Le tribunal judiciaire de Pontoise, statuant le 16 octobre 2025, a examiné une demande en paiement de cotisations. L’association requérante a produit son règlement et les justificatifs de sa créance. Le défendeur, défaillant, n’a présenté aucun moyen de défense. Le tribunal a déclaré la demande recevable et fondée. Il a condamné la société débitrice au paiement des sommes réclamées et a ordonné l’exécution provisoire de droit.
La sanction de la défaillance procédurale
La force probante des pièces communiquées. Le juge constate l’absence de contradiction de la part de la partie mise en cause. Il relève que l’association a fourni le règlement intérieur et les justificatifs de sa demande. « l’Association (…) fournit d’une part, le règlement intérieur auquel le défendeur est tenu de se conformer aux termes de son adhésion et d’autre part, les pièces justificatives à l’appui de sa demande de paiement des cotisations » (Sur la demande principale). Ces éléments, non contestés, établissent l’obligation et le montant de la dette. La décision illustre la valeur probante des pièces versées aux débats en l’absence de contradiction. Elle rappelle que le juge peut statuer sur la base des seuls éléments produits par le demandeur.

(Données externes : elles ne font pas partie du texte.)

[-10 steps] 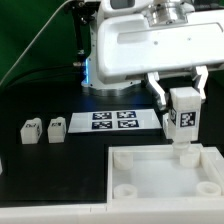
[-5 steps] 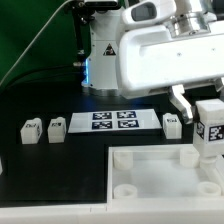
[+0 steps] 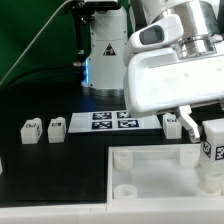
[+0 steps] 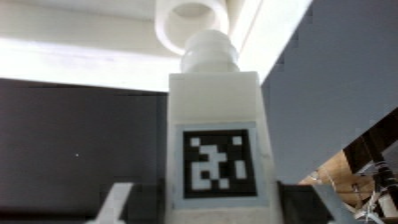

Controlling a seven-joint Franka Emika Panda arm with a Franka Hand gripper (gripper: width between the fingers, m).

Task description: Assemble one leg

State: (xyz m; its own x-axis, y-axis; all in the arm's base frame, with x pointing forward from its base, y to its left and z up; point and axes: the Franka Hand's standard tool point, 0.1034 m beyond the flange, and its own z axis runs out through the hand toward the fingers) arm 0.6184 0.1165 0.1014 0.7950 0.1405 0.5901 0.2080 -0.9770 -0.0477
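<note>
My gripper [image 3: 205, 130] is shut on a leg [image 3: 212, 150], a white block with a black-and-white tag, and holds it upright over the right side of the large white square panel [image 3: 150, 170]. In the wrist view the leg [image 4: 217, 130] fills the middle between my fingers [image 4: 111, 205], its screw tip pointing at a round corner socket [image 4: 192, 18] of the panel. Three more legs [image 3: 42, 129] stand in a row on the dark table at the exterior view's left. A fourth leg [image 3: 172, 124] stands just right of the marker board.
The marker board [image 3: 112, 121] lies flat on the table behind the panel. The robot's base [image 3: 105, 50] stands behind it. A dark cable runs along the back at the exterior view's left.
My gripper has carried the leg toward the exterior view's right and down, from over the panel's back edge to its far right side.
</note>
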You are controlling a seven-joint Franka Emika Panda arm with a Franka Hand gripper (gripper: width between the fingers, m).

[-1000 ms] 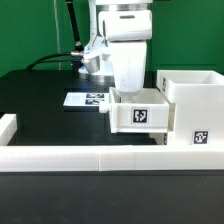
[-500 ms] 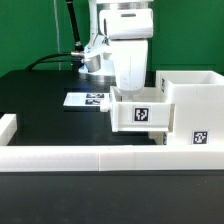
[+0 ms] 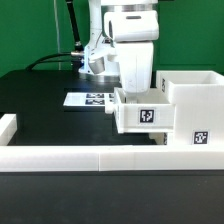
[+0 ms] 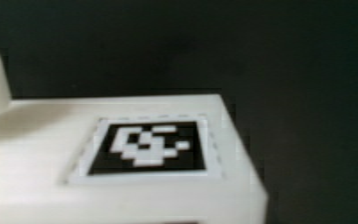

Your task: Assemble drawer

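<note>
The black table [image 3: 50, 110], edged by low white wall segments [image 3: 70, 158], held the marker board [image 3: 88, 99] behind your arm. Over the last second the gripper [image 3: 136, 88] shifted slightly toward the exterior view's right, above the tray [image 3: 142, 115] seated partway in the case [image 3: 195, 105]; you were likely still pushing it home. Its fingers were hidden, so grip unknown. No writing showed, only square tags [image 4: 147, 146].
</note>
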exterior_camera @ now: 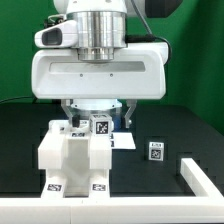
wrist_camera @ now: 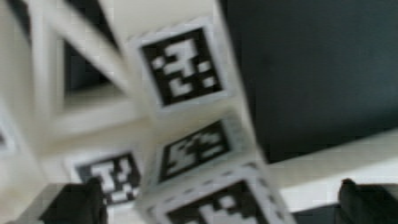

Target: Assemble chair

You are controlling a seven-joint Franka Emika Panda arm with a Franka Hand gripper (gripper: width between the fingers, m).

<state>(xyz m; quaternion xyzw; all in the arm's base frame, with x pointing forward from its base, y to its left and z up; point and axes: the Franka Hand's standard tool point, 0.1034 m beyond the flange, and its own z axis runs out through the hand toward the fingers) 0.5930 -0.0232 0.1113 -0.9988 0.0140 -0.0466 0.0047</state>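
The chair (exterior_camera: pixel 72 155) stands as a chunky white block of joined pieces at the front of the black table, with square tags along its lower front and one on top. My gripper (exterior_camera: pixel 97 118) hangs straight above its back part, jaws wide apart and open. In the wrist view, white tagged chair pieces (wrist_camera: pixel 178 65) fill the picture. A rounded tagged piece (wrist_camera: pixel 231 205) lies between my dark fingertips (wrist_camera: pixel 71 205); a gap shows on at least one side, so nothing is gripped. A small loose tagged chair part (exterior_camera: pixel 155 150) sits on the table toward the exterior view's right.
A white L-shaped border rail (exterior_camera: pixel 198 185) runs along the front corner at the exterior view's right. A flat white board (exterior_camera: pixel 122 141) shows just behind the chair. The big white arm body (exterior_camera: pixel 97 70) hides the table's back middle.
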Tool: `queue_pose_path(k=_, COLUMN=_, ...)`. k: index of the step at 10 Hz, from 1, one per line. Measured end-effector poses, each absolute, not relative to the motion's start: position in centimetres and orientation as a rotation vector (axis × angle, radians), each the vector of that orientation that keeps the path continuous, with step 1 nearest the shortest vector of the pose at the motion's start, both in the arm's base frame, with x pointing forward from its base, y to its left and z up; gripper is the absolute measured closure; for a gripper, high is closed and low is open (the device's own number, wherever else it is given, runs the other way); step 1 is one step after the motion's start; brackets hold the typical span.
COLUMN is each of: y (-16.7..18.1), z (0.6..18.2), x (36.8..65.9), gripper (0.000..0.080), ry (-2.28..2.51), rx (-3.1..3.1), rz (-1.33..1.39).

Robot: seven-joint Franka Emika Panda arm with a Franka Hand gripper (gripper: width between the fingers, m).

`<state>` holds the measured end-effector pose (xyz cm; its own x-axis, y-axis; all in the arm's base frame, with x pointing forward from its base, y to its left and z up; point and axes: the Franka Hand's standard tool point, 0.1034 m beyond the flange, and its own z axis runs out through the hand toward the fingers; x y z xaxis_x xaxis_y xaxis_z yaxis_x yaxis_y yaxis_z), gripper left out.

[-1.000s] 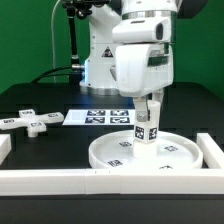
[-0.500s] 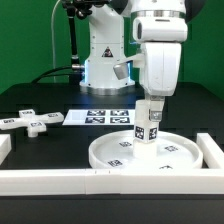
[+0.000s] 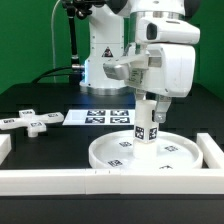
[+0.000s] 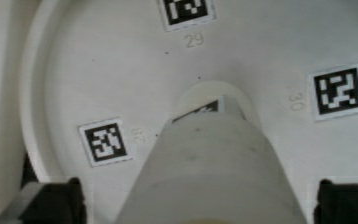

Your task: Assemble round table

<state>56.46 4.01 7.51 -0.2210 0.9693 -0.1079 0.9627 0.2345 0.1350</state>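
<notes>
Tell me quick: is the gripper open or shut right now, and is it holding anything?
Gripper: open. Its fingers stand on either side of the upright leg on the disc, with gaps showing, so nothing is held.

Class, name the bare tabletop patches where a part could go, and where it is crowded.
Bare table lies between the cross-shaped piece, the disc and the front border bar; more behind the cross-shaped piece. Crowded: the disc, where the leg stands under the open gripper.
</notes>
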Motion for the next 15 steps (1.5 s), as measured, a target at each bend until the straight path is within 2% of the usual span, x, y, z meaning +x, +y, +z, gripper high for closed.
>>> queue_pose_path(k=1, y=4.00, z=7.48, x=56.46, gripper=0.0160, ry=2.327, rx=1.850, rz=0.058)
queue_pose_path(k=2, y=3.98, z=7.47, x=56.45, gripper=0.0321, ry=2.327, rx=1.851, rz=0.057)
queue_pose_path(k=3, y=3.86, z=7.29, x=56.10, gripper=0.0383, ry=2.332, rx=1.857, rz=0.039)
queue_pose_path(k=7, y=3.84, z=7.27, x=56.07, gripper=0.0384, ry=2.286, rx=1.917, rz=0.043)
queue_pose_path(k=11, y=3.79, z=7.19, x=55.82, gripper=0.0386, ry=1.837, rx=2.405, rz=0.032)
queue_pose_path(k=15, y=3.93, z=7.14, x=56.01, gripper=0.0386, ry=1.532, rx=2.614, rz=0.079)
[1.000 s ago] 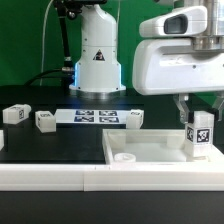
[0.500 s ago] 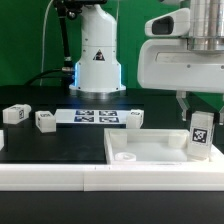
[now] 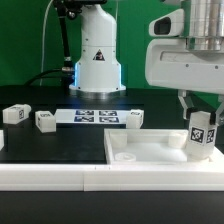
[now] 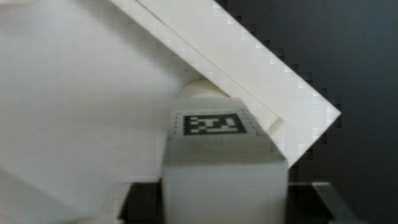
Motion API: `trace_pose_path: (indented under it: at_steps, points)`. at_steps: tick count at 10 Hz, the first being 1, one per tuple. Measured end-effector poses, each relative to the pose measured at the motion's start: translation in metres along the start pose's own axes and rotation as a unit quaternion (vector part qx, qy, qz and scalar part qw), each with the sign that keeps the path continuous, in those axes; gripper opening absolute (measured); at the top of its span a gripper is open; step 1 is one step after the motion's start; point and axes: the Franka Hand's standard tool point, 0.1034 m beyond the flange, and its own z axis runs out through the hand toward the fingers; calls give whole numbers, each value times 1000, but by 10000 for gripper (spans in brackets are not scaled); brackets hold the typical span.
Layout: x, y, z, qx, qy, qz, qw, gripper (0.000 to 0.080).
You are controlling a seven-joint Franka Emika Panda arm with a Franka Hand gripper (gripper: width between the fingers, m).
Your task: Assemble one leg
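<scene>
My gripper (image 3: 200, 112) is shut on a leg (image 3: 203, 134), a small white post with a black-and-white tag, and holds it upright over the right end of the large white tray-like piece (image 3: 150, 148). In the wrist view the leg (image 4: 221, 160) fills the space between the two dark fingers (image 4: 146, 200), its tag facing the camera, with the tray's raised rim (image 4: 240, 65) running diagonally behind it. Three more legs (image 3: 13, 114) (image 3: 44, 120) (image 3: 132, 119) lie on the black table at the back.
The marker board (image 3: 95, 117) lies flat at the table's back, in front of the arm's white base (image 3: 97, 60). A white ledge (image 3: 60, 175) runs along the near edge. The tray has a round hole (image 3: 125, 156) near its left front corner.
The gripper with the leg has shifted slightly toward the exterior view's right and down toward the tray's right end. The other parts have not moved.
</scene>
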Motion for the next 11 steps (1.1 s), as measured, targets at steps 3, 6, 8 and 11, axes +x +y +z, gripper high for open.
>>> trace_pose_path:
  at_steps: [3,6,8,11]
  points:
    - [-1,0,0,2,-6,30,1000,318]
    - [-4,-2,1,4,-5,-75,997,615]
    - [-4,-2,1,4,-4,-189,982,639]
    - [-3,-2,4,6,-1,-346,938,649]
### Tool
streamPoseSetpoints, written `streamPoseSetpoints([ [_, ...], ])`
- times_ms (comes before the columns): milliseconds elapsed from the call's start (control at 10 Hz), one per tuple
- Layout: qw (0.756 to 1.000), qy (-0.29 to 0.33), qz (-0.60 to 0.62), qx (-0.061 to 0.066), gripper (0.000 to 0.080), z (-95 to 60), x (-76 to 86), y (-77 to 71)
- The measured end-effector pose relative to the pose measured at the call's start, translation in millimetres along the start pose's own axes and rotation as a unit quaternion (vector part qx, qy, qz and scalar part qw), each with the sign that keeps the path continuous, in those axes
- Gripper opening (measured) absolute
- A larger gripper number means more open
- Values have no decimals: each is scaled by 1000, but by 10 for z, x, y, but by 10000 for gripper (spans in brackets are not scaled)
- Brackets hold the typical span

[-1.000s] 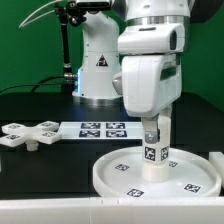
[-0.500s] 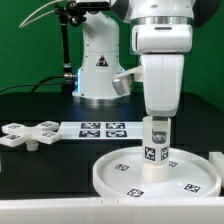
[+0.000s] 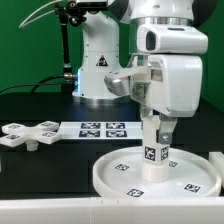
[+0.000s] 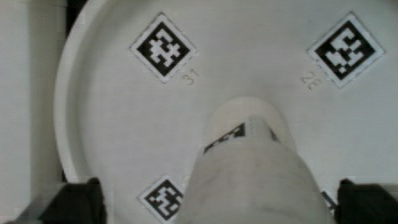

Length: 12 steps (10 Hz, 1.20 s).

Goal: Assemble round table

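The short thick cylinder leg stands upright on the middle of the large rimmed round disc, at the front of the exterior view's right. My gripper is straight above it, its fingers down around the leg's top. In the wrist view the leg rises from the disc between my dark fingers, with gaps on both sides, so the gripper is open. The cross-shaped base piece lies on the black table at the exterior view's left.
The marker board lies flat behind the disc, between it and the robot's white base. A white edge shows at the exterior view's far right.
My wrist has turned about the vertical axis above the leg. The leg's tag faces the same way and the disc has not moved.
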<state>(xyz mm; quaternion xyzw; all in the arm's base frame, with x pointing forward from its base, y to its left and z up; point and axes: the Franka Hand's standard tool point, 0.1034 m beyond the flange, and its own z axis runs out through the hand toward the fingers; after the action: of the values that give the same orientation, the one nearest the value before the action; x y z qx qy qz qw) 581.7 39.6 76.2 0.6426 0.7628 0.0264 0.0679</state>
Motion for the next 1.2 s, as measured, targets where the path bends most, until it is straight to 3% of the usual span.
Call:
streamPoseSetpoints([
  [200,999,-4,-34,1,649,4,-30,-5],
  [400,1000,-4,-30,1,382,5,-37,-7],
  [500,1000,-6,-27,1,382,6,-72,-12],
  [600,1000,-8,-22,2,181,9,-112,-17],
  [700,1000,-8,-20,2,181,10,-131,-20],
  [800,1000,-9,-19,2,36,13,-143,-23],
  [1200,1000,-9,-14,2,1,10,-148,-19],
])
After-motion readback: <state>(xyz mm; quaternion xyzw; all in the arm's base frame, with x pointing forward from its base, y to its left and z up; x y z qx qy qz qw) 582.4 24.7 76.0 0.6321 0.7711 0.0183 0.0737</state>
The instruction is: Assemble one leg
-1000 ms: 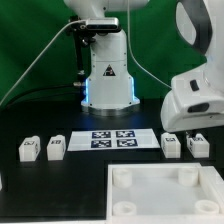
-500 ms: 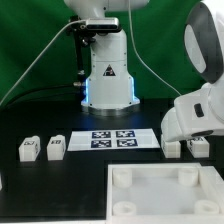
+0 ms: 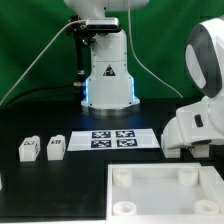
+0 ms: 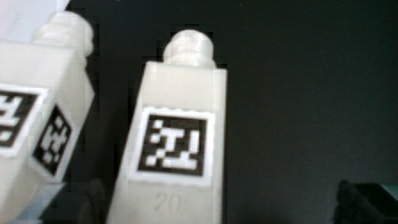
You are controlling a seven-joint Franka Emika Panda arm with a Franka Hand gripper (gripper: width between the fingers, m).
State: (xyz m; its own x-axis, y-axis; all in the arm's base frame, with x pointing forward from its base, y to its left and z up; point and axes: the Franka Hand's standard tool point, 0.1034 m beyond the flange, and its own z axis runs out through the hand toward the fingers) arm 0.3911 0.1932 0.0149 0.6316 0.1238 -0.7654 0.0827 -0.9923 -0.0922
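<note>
In the exterior view a large white panel (image 3: pixel 160 200) fills the tabletop's near corner on the exterior view's right. Its round corner sockets (image 3: pixel 122 177) show as bare rings. The marker board (image 3: pixel 112 138) lies flat at the middle of the table, in front of the robot base (image 3: pixel 108 75). Toward the table edge on the exterior view's left, an outer leg (image 3: pixel 28 149) and an inner leg (image 3: pixel 56 147) stand upright side by side, just apart. The arm (image 3: pixel 200 122) bends low over the table by the edge on the exterior view's right, just beyond the board's end, its bulky white wrist covering what lies beneath. In the wrist view the leg (image 4: pixel 178 125) sits close under the camera, tag facing it, with a rounded peg (image 4: pixel 189 45) on one end. A neighbouring leg (image 4: pixel 36 105) stands just beside it, not touching. Only dark blurs mark the frame's rim, so I cannot tell whether the gripper is spread or closed.
</note>
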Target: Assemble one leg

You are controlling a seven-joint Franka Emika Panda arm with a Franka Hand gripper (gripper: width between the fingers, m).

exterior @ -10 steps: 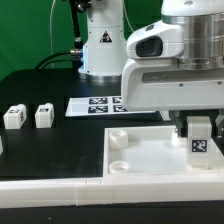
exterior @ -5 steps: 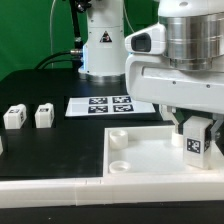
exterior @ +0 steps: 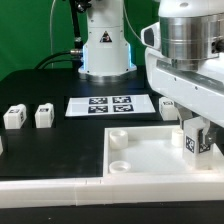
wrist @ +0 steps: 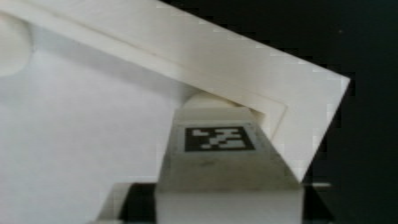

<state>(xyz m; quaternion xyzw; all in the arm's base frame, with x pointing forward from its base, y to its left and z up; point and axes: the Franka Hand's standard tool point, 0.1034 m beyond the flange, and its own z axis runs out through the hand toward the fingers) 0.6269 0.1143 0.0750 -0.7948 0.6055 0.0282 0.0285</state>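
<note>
My gripper (exterior: pixel 196 128) is shut on a white leg (exterior: pixel 195 139) with a black-and-white tag on its face. It holds the leg upright over the far corner of the large white square panel (exterior: pixel 150 150), at the exterior view's right. In the wrist view the leg (wrist: pixel 222 150) sits between my dark fingers (wrist: pixel 139 198), its end close to the panel's corner (wrist: pixel 294 95). I cannot tell whether the leg touches the panel. Two more legs (exterior: pixel 13 117) (exterior: pixel 44 116) stand on the black table at the exterior view's left.
The marker board (exterior: pixel 108 104) lies flat behind the panel. Round sockets (exterior: pixel 119 139) (exterior: pixel 168 103) show in the panel's corners. A white rail (exterior: pixel 60 185) runs along the table's front edge. The arm's base (exterior: pixel 103 45) stands at the back.
My gripper has moved toward the exterior view's right with the leg, out toward the panel's far corner. The other legs have not moved.
</note>
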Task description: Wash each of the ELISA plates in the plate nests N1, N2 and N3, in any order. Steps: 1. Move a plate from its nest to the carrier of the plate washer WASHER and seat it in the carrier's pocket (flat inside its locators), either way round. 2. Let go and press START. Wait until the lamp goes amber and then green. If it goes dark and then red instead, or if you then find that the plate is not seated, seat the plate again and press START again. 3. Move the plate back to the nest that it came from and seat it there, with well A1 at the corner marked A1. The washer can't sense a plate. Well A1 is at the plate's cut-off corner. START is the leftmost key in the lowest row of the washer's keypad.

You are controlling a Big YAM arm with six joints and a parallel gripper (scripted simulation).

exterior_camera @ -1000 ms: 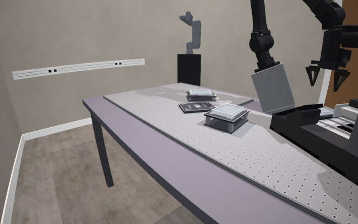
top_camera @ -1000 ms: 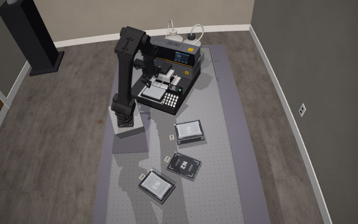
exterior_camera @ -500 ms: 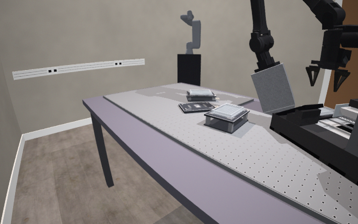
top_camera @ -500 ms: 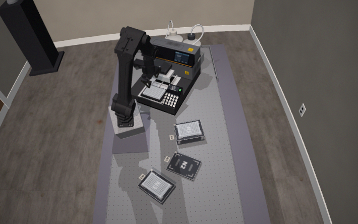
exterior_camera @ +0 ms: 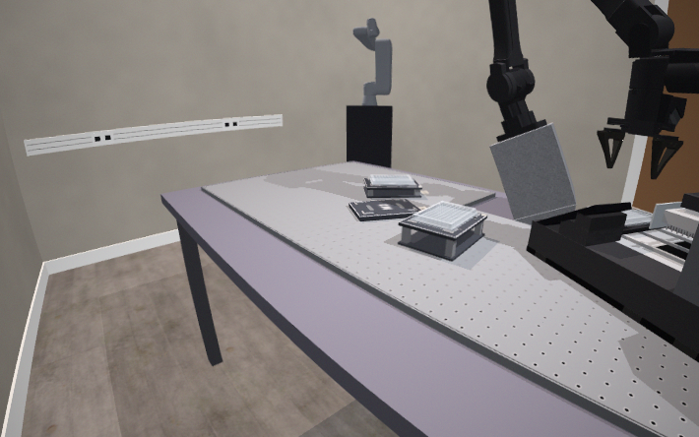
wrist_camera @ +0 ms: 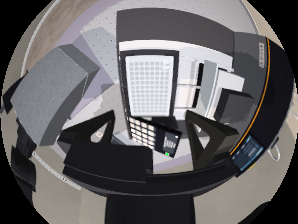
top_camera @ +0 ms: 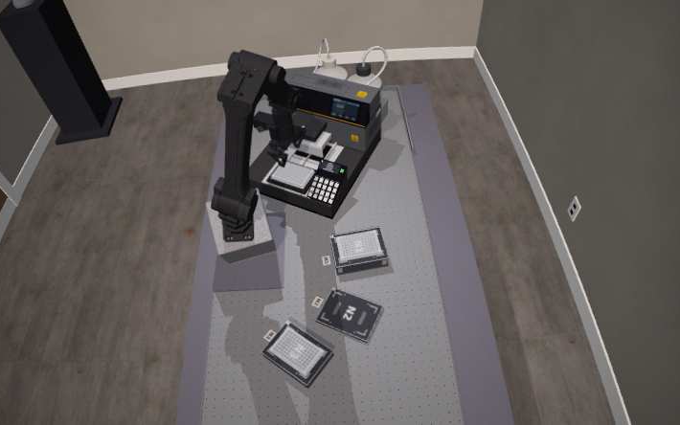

Les conséquences de l’absence de défense au fond. Le défendeur ne produit aucun moyen pour contester le principe ou le quantum de la créance. « seul le demandeur se présente, le défendeur ne produisant aucun moyen de défense » (Sur la demande principale). Cette carence entraîne l’admission des prétentions adverses, dès lors qu’elles paraissent fondées. La solution consacre la portée pratique de l’obligation de se défendre au fond. Elle évite un déni de justice tout en respectant le principe du contradictoire.
L’encadrement des demandes accessoires
L’allocation de la somme au titre de l’article 700 du CPC. Le tribunal accueille partiellement la demande de l’association sur ce fondement. « il condamnera le défendeur au paiement de ladite somme » (Sur l’article 700 du code de procédure civile). Il use de son pouvoir souverain d’appréciation pour fixer le montant. La citation montre la marge d’appréciation du juge pour indemniser les frais non compris dans les dépens. Cette disposition compense partiellement les frais exposés pour recouvrer une créance certaine.
Le principe de l’exécution provisoire de droit. Le jugement rappelle l’application de ce principe en première instance. « les décisions de première instance sont, de droit, exécutoires à titre provisoire » (Sur l’exécution provisoire). Aucune circonstance particulière ne justifie d’y déroger en l’espèce. Ce rappel a pour sens d’assurer l’effectivité immédiate de la condamnation pécuniaire. Il confirme la valeur impérative de ce principe sauf exception prévue par la loi.